Todays activity…moth trapping. I used to live in a very rural part of Ireland and remember moths covering our kitchen window at night if we turned the indoor lights on. I haven’t seen anything like that since living in Wales, and can’t actually remember the last time I saw a moth . This seemed like the perfect chance to become reacquainted.
I knew that there were essentially 3 options:
- Ready made light trap.
- Home made light trap.
- Sugar solution.
- Rotten fruit
The first option turned out to be a bit too expensive for my ‘surving-on-maternity-pay’ budget. Fear of electrocution or a power tool related trip to A & E crossed ‘home made’ light traps of my list of options. We already have a ‘butterfly snack bar’ out, with fruit gently decomposing , so that left option 3.
Sugar lures seemed the safest, cheapest method of seeing Moths. Apparently there are various different tried and tested ‘recipes’available . The common denominator amongst them seems to be sugar (well Duh!) and beer, fortunately both things I consider to be ‘store cupboard essentials’.
My chosen recipe used approximately 250ml of stout, 500g brown sugar and 3 tbsp syrup. Other alternatives are treacle, and dark molasses sugar is the bees (or rather moths)knees. You can also try adding a drop of rum or vanilla essence to the mixture to make it even more tantalising.
In case you fancy giving it a go, this is what I did:
- Put ingredients in pan and bring to boil, stirring continuously.
- allow to simmer for 5 minutes before removing from heat.
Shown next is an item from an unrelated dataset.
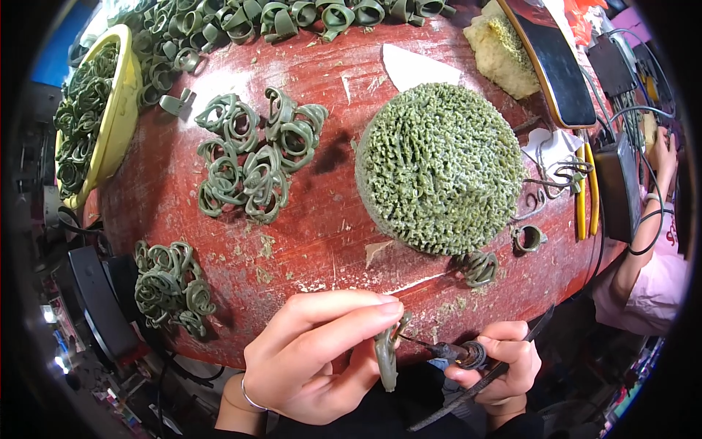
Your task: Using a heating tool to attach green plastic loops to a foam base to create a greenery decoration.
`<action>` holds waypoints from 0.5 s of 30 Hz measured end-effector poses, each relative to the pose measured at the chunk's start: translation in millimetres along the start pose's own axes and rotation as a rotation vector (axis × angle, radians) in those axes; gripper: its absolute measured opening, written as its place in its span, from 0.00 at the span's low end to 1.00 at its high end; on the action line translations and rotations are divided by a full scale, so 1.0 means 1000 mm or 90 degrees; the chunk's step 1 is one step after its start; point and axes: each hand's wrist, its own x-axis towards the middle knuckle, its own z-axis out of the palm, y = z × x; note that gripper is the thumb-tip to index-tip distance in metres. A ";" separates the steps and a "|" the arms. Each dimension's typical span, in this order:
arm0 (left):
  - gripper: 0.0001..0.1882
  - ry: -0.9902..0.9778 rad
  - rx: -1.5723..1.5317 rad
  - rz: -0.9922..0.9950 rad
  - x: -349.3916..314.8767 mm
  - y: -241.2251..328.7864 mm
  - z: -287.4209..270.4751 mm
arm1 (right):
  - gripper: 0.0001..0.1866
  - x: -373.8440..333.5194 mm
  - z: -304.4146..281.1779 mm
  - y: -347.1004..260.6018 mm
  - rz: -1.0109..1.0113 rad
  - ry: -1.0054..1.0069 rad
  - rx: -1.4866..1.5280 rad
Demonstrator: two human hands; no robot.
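My left hand (318,358) pinches a curved green wax piece (387,357) between thumb and fingers, just past the table's near edge. The fingers of my right hand (508,360) close round a dark hot wax pen (464,354), its thin tip pointing left and meeting or nearly meeting the wax piece. A long, dark flat file (457,401) is also held in that hand, slanting across under the pen. Beyond my hands stands a round block with a rough, crumbly green top (442,168). By its near edge lie a looped wax piece (480,269) and a plain ring (528,239).
Clusters of looped green wax pieces (256,157) lie left on the red table (307,249), another (172,287) nearer. A yellow basket (121,110) holds more; plain rings (278,18) line the back. Right are a phone (552,66), yellow-handled pliers (587,190), cables and another person's arm (647,227).
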 end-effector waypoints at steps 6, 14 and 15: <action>0.21 -0.002 0.031 0.051 0.001 -0.001 0.001 | 0.26 0.000 -0.001 0.000 -0.008 -0.009 -0.012; 0.21 -0.009 0.027 0.057 0.002 -0.002 0.000 | 0.26 0.002 -0.001 -0.003 0.010 -0.010 -0.020; 0.21 -0.010 0.028 0.060 0.001 -0.002 0.000 | 0.26 0.001 0.000 -0.003 0.011 -0.011 -0.020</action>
- Allow to cool, stirring occasionally.
The site I found the recipe on suggested pouring the mix into a coffee jar when cool, but I decided to work with it whilst it was still warm. I took the pan outside and selected a few logs (with ready made ‘handles’) to adorn, as well as an old gatepost at the side of the house. It was quite good fun!
Then it was time to wait. I’m not very good at being patient, so it was a good thing that I had the usual bedtime struggle with the baby and toddler to distract me.
I decided not to get my hopes up. This might not be a very lucky night, and I might not attract any moths at all. Apparently some nights are naturally better than others (low wind, warm and humid conditions) but sometimes no moths will appear even if the night is deemed ideal.
At 10.30 pm I couldn’t wait any longer. I grabbed a torch, and some red acetate to act as a filter (Moths are less affected by red light). Guess what? Not one moth on any of the sugar lures. 2 woodlice were enjoying a snack but that was it.
I did spot a few moths flitting about over head. One alighted on the wall long enough to get a photo, but I haven’t been able to identify it yet.
I think this may be one to revisit and try out another recipe. I did enjoy being out after dark though, something I haven’t been able to do since having my children. As a student in Edinburgh I used to venture up Arthurs seat in the dark so I could look down on the city lights .When I first moved to Wales I often went for runs on the beach once the sun had gone down, relishing the alone time and the crashing waves, cold sand beneath my toes . As kids in Ireland we would play out in the summer until we couldn’t see the ground in front of us. We would take torches and go out to see the Sika deer that came to graze at night in our fields, or watch bats or barn owls. On one occasion my sister and I set our alarms for 2 am to get up and watch a meteor shower. I don’t think I would have thought to go out at night again if it wasn’t for the 3o days wild challenge.